What the task requires
Repeat the listing in full, preserving every character.

Dataset excerpt

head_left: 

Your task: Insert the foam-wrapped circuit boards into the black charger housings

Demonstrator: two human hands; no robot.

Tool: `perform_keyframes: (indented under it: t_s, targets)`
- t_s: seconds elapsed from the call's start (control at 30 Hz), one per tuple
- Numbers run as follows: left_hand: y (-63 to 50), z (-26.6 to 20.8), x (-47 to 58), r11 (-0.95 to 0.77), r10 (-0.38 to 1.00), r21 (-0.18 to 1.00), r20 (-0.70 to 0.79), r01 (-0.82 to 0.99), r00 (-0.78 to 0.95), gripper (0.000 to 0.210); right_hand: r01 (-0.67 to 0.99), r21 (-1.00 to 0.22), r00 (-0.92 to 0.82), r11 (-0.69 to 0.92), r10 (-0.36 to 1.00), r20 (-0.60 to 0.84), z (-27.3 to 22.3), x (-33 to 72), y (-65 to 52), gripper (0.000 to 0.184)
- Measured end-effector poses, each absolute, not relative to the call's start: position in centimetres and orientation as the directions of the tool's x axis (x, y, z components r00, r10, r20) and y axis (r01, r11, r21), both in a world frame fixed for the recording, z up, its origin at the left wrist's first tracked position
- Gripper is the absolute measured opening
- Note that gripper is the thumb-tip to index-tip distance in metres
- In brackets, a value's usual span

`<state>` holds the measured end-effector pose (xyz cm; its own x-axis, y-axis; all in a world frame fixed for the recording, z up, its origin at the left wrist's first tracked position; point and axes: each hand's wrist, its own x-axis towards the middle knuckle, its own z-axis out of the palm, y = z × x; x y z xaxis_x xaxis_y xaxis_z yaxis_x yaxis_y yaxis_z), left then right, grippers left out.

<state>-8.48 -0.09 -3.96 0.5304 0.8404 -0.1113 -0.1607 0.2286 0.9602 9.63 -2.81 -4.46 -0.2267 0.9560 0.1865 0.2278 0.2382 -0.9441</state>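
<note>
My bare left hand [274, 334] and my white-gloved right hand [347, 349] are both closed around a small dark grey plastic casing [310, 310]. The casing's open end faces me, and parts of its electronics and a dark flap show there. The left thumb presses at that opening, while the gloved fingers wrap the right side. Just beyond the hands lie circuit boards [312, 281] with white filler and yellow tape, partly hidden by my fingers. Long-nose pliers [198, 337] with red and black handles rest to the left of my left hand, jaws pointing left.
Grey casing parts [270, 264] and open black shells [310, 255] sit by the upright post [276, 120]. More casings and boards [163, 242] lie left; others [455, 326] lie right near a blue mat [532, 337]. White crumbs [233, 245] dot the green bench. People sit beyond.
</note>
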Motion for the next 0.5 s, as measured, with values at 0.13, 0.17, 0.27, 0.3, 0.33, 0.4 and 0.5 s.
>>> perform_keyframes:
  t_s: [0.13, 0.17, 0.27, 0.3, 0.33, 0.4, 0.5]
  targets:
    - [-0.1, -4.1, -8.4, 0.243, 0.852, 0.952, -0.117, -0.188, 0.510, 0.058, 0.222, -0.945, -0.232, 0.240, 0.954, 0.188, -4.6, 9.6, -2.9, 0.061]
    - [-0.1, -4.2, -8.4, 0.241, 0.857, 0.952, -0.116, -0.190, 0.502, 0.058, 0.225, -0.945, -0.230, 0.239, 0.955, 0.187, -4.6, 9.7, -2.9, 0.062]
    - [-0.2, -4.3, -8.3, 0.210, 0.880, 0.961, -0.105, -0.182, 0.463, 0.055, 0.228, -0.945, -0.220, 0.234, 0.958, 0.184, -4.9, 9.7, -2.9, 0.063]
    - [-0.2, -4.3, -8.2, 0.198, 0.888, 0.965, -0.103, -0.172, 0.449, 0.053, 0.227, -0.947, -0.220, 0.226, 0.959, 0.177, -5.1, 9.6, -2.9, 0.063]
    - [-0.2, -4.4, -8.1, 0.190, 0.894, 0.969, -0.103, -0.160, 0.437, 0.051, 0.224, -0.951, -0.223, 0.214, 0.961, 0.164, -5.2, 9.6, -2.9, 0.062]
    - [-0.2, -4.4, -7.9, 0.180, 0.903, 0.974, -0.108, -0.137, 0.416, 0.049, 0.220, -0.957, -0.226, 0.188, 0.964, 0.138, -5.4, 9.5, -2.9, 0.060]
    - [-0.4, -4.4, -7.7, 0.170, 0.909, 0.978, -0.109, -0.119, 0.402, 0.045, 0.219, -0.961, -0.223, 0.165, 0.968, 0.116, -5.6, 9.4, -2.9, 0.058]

Exercise solution
head_left: 

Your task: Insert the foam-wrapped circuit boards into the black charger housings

Demonstrator: two human hands; no robot.

Tool: `perform_keyframes: (indented under it: t_s, targets)`
- t_s: seconds elapsed from the call's start (control at 30 Hz), one per tuple
- Numbers run as follows: left_hand: y (-63 to 50), z (-26.6 to 20.8), x (-47 to 58), r11 (-0.95 to 0.77), r10 (-0.38 to 1.00), r21 (-0.18 to 1.00), r20 (-0.70 to 0.79), r01 (-0.82 to 0.99), r00 (-0.78 to 0.95), gripper (0.000 to 0.210); right_hand: r01 (-0.67 to 0.99), r21 (-1.00 to 0.22), r00 (-0.92 to 0.82), r11 (-0.69 to 0.92), r10 (-0.36 to 1.00), r20 (-0.60 to 0.84), z (-27.3 to 22.3), x (-33 to 72), y (-65 to 52), gripper (0.000 to 0.184)
- Measured end-effector poses, each absolute, not relative to the call's start: position in centimetres and orientation as the directions of the tool's x axis (x, y, z components r00, r10, r20) and y axis (r01, r11, r21), both in a world frame fixed for the recording, z up, its origin at the left wrist's first tracked position
- Gripper is the absolute measured opening
- Note that gripper is the thumb-tip to index-tip distance in metres
- In brackets, a value's usual span

`<state>` holds the measured end-effector pose (xyz cm; its own x-axis, y-axis; all in a world frame fixed for the recording, z up, its origin at the left wrist's first tracked position; point and axes: each hand's wrist, its own x-axis towards the middle knuckle, its own z-axis out of the palm, y = z × x; x y z xaxis_x xaxis_y xaxis_z yaxis_x yaxis_y yaxis_z), left then right, grippers left out.

<state>-8.48 -0.09 -3.96 0.5304 0.8404 -0.1113 -0.1607 0.2286 0.9602 9.63 -2.81 -4.46 -0.2267 0.9560 0.1865 0.2278 0.2382 -0.9441</state>
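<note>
My bare left hand [274, 334] and my white-gloved right hand [347, 349] are both closed around a small dark grey plastic casing [310, 310]. The casing's open end faces me, and parts of its electronics and a dark flap show there. The left thumb presses at that opening, while the gloved fingers wrap the right side. Just beyond the hands lie circuit boards [312, 281] with white filler and yellow tape, partly hidden by my fingers. Long-nose pliers [198, 337] with red and black handles rest to the left of my left hand, jaws pointing left.
Grey casing parts [270, 264] and open black shells [310, 255] sit by the upright post [276, 120]. More casings and boards [163, 242] lie left; others [455, 326] lie right near a blue mat [532, 337]. White crumbs [233, 245] dot the green bench. People sit beyond.
</note>
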Motion for the next 0.5 s, as measured, with values at 0.13, 0.17, 0.27, 0.3, 0.33, 0.4 and 0.5 s.
>>> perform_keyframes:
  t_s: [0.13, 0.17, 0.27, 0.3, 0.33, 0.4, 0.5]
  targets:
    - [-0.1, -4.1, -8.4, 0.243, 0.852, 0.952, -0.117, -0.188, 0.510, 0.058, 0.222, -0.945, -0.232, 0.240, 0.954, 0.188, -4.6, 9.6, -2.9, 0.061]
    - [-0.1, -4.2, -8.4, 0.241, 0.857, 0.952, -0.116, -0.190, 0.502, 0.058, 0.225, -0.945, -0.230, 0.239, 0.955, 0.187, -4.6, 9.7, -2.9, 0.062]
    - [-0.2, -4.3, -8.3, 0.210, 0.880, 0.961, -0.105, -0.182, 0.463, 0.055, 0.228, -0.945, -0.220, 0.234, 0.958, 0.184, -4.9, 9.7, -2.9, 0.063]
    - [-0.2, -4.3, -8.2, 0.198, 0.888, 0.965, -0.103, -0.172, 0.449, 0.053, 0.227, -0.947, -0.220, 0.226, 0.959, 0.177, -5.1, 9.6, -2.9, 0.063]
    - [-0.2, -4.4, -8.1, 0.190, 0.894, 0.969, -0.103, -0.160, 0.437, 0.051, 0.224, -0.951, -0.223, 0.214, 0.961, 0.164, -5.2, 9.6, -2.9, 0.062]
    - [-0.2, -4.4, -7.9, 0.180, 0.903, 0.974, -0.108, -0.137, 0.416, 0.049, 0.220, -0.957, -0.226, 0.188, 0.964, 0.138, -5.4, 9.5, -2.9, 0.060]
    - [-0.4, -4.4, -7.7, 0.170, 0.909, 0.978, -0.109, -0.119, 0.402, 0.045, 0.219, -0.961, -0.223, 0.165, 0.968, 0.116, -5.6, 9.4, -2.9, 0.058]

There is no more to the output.